Ainda segundo Mário, a polícia não cometeu excessos. “Não me xingaram nem me bateram, mas a praça estava cheia, tinha gente de tudo que era lado”. “Solicitamos as imagens das câmeras de segurança da loja, mas o gerente da loja, Otávio Toscano, disse que não estavam funcionando. De toda forma, solicitaremos as das câmeras da Secretaria de Defesa Social (SDS). Os policiais também podem servir como testemunhas, assim como a repercussão nas redes sociais”, comentou a advogada do motorista, Maria Eduarda Andrade.

A reportagem conversou com a gerente da Casa dos Frios, Mirella Dias, sobre o ocorrido. “O cliente entrou, buscou algumas coisas, rodou pela loja. Quando ele se abaixou, uma das funcionárias acreditou ter visto uma arma e informou ao gerente”, explicou.

Antes da saída de Mário, a loja já havia iniciado o protocolo de segurança, que é chamar a patrulha do bairro. “Fomos orientados a chamar o 190. Quando o cliente saiu pela terceira vez pra buscar dinheiro, fizemos o segundo passo do protocolo que foi fechar a loja e aguardar a polícia chegar. Quando a polícia chegou para averiguar uma suspeita de assalto iminente, fez as averiguações. A arma não foi encontrada, ele foi liberado. Entendo que ele sofreu constrangimento, mas é uma averiguação policial, todo mundo está sujeito a isso. Estávamos zelando pela proteção das nossas dependências, nossos clientes e funcionários. Em nenhum momento nos dirigimos a ele como ‘negro’, temos repúdio a racismo. Temos diversos funcionários negros, inclusive operando o nosso caixa. Se tivéssemos preconceito, não deixaríamos”, finalizou.

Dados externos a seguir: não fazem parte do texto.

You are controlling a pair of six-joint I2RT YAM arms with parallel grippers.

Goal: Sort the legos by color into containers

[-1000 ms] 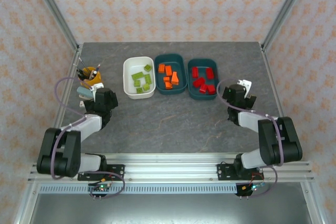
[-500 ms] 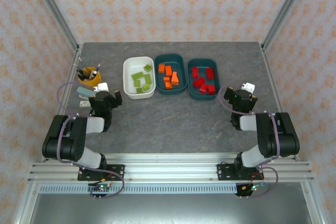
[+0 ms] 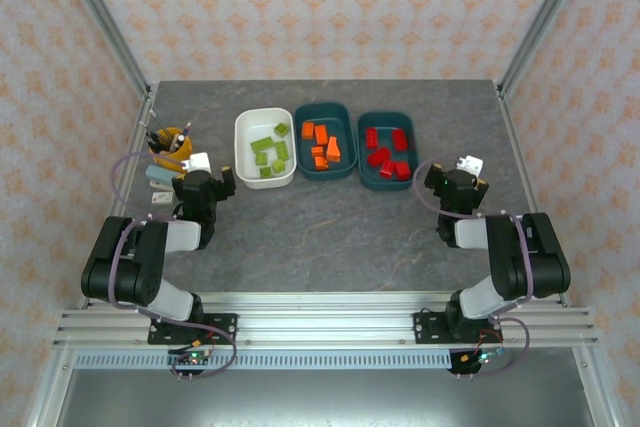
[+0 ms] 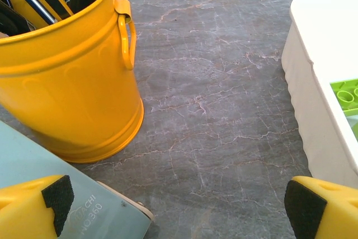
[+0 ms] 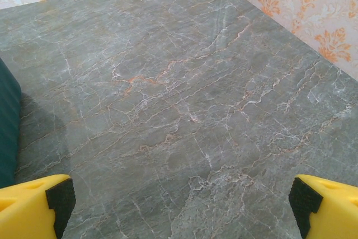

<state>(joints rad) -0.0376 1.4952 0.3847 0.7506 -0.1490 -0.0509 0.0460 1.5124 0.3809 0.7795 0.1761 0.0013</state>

Para Gilberto Lima, “a loja vai dizer qualquer coisa para tentar justificar o injustificável”. “Os argumentos da empresa não se sustentam: qual o problema de entrar e sair da loja três vezes? Se fosse e a entrar e sair da loja e chegasse ao caixa e deixasse R$ 600 e dissesse que que iria pegar mais dinheiro no carro eles acionariam o tal ‘protocolo’? Duvido! Ao contrário, era mais fácil que eles mandassem o segurança da loja me acompanhando até o carro”, disse.

“Para mim é tudo muito óbvio desde o início: só agiram assim por Mário ser negro e estar em trajes informais. Nenhuma vez em que ele foi fardado teve problemas”. Mário confirmou as idas frequentes à Casa dos Frios. “Toda vida eu entrei naquela loja fardado, nunca tive problemas. Meu sentimento é de revolta. Por ser negro, tenho que cortar meu cabelo ‘como branco’, tenho que andar todo ‘no linho’ para não levantar suspeitas. Um dos policiais me disse que o gerente havia oferecido as mercadorias e dinheiro para que eu deixasse isso pra lá, mas não vou. Agora eu vou até o fim”.

Procedimento
Segundo o advogado Rafael Araújo, ouvido pela reportagem, o procedimento será um inquérito policial a partir do Boletim de Ocorrência formalizado por Mário, seguido pelo inquérito, quando ele será ouvido, como vítima, e de funcionários e gerentes da Casa dos Frios, inclusive a funcionária que afirma tê-lo visto armado.

“O delegado poderá requisitar as fitas de segurança da loja, da SDS e outros estabelecimentos próximos. Após a conclusão, é feito um relatório sobre se entende que houve algum crime, tal como o de racismo, enviando pro Ministério Público, que pode concordar e denunciar a funcionária e/ou gerentes, pessoas físicas”, explicou.

O artigo 5º da Lei 7.716/89 fala sobre impedir a entrada de alguém em estabelecimento comercial em razão de discriminação racial, com pena de um a três anos. “Caso o juiz receba a denúncia, deverá haver uma suspensão condicional do processo. Caso os denunciados aceitem, ou dão seguimento e são absolvidos ou condenados. Caso condenados, a pena é alternativa, não é prisão”.